About this exercise> Exactly retype the lines from the top of the data through the line containing "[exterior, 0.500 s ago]", leaving out every picture.

···

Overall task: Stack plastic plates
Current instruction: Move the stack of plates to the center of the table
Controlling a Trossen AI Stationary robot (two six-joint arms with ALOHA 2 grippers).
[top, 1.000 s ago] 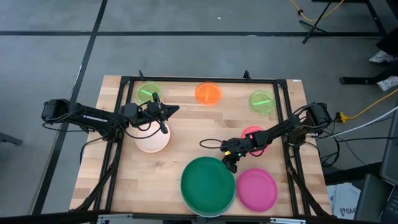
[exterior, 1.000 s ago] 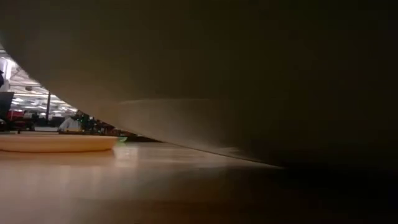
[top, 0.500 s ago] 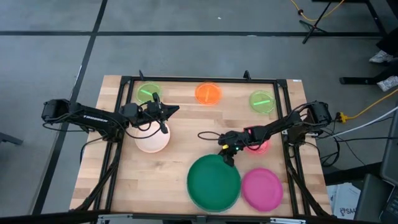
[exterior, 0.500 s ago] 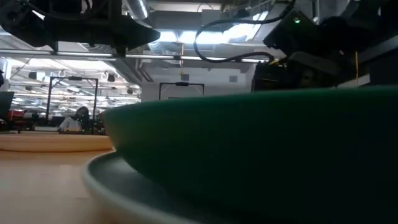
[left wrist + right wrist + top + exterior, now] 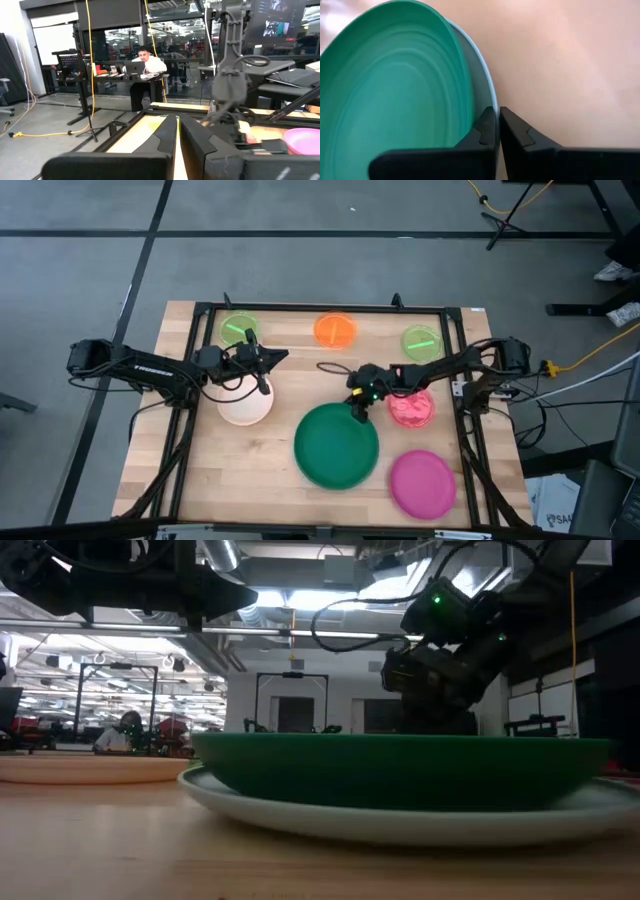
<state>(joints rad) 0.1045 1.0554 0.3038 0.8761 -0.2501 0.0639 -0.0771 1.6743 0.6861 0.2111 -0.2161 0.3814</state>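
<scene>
The wooden table [image 5: 270, 470] carries everything, with a black frame around its edge. Largest on it is the dark green plate [image 5: 336, 446], lying near the middle toward the front edge. It sits nested in the light blue plate [image 5: 400, 825], whose pale rim shows under it in the low view and as a thin crescent beside the green in the right wrist view. The right gripper [image 5: 358, 413] is at the far rim of this pair, its fingers pinched together on the edge of the plates, almost touching each other.

Next in size, the magenta plate [image 5: 423, 483] lies near the front right corner, apart from the green one. The pale pink plate [image 5: 245, 404] lies on the left half of the table, with the left gripper [image 5: 262, 385] hovering over its far edge, fingers nearly closed and holding nothing in the left wrist view.

The small plates come last. The translucent red plate [image 5: 411, 408] lies just right of the right gripper, under that arm. Along the far edge sit a lime green plate [image 5: 239, 329] on the left, the orange plate [image 5: 334, 330] in the middle, and a second lime green plate [image 5: 421, 342] on the right.

A person [image 5: 145, 62] sits at a desk in the room beyond.
</scene>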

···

Solution>
Overall task: Stack plastic plates
Current instruction: Move the stack of plates to the center of the table
Controlling a Trossen AI Stationary robot (two six-joint arms with ALOHA 2 grippers).
[top, 1.000 s ago] 
[exterior, 1.000 s ago] 
[top, 0.500 s ago] 
[exterior, 0.500 s ago] 

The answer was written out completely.